Thaynah com algumas das residentes do Centro Cultural Angra

Esse “vi”, vem no sentido de perceber e contemplar, não de uma maneira sobrenatural, exótica ou exuberante, não. Foi a poesia escondida na prosa de um convívio com pré-adolescentes.

No mês seguinte, a pandemia fechou a cidade e, na ausência, torna-se muito mais palpável o amor. Tornou-se claro que mais do que “estar” em contacto com o Opus Dei, eu precisava de ser a Obra de Deus. Nas circunstâncias da minha vida, como Terapeuta Ocupacional, no meu namoro e sonho de família. Na minha vocação.

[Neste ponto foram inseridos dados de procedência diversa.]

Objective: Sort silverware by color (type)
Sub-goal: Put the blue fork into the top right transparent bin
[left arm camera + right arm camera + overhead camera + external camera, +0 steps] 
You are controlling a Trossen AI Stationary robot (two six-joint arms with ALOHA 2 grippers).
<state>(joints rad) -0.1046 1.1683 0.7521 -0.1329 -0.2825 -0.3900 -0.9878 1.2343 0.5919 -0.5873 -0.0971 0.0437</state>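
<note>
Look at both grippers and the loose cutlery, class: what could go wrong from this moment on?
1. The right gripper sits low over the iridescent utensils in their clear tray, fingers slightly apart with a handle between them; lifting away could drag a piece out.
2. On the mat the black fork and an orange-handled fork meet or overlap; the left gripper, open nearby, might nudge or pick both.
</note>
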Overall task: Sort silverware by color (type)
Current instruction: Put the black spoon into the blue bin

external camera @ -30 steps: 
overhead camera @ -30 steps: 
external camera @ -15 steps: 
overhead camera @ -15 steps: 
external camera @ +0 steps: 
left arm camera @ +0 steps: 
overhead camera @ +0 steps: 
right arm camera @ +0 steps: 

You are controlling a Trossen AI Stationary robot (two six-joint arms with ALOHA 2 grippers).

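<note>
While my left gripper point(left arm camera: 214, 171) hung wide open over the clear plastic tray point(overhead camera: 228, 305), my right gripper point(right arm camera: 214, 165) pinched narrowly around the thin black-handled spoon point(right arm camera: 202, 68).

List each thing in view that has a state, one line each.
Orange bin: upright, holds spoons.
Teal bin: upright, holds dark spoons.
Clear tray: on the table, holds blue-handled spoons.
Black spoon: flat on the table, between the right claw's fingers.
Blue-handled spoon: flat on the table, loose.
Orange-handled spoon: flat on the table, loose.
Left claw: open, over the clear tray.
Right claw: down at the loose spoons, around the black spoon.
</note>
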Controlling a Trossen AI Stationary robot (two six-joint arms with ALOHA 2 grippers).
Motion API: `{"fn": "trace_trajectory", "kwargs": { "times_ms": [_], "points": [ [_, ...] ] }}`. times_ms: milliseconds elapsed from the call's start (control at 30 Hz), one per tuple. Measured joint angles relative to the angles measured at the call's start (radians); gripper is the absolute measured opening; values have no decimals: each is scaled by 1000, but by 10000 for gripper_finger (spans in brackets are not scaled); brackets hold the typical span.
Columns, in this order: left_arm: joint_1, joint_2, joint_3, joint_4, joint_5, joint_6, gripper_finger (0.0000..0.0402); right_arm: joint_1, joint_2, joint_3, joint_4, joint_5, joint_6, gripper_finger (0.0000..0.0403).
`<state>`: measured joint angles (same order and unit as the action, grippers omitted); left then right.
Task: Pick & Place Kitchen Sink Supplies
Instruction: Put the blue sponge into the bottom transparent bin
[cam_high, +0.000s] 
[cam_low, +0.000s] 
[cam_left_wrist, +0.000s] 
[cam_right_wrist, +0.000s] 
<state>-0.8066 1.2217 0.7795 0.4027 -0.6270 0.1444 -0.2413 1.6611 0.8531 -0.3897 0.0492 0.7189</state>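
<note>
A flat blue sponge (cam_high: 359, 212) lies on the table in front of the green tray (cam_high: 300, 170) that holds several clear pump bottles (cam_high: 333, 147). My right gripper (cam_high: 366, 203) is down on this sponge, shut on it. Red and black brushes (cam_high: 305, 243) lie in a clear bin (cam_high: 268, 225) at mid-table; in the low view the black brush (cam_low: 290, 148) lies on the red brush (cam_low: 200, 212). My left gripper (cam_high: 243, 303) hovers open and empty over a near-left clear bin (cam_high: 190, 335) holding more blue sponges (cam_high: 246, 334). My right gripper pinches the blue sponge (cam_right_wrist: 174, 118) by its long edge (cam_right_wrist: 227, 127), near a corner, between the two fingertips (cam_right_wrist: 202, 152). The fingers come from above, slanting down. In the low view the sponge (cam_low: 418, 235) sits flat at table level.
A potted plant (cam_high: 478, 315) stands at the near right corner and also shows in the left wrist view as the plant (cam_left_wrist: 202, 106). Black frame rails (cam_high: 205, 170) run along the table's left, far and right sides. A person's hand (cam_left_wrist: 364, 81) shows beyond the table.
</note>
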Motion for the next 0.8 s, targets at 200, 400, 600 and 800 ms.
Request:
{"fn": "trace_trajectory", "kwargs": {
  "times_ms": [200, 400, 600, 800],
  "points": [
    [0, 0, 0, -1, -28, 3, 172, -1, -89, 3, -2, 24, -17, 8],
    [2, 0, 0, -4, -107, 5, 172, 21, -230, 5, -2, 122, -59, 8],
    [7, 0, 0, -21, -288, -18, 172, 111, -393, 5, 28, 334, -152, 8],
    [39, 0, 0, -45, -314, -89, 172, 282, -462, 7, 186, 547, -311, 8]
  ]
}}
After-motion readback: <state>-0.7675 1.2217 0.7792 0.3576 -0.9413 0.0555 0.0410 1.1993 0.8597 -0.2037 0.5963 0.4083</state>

Assim, no dia 19/04/2020, no dia da Festa da Misericórdia, de Santo Expedito e dia do Índio, uma paraense, escreveu a Mons. Fernando Ocáriz uma carta pedindo a admissão como supranumerária na Obra de Deus. Contando uma história de amor, mas sobre uma pequena mulher, que Deus amava com loucura, a ponto de transformar a cor da contracapa de um livro em caminho de santificação.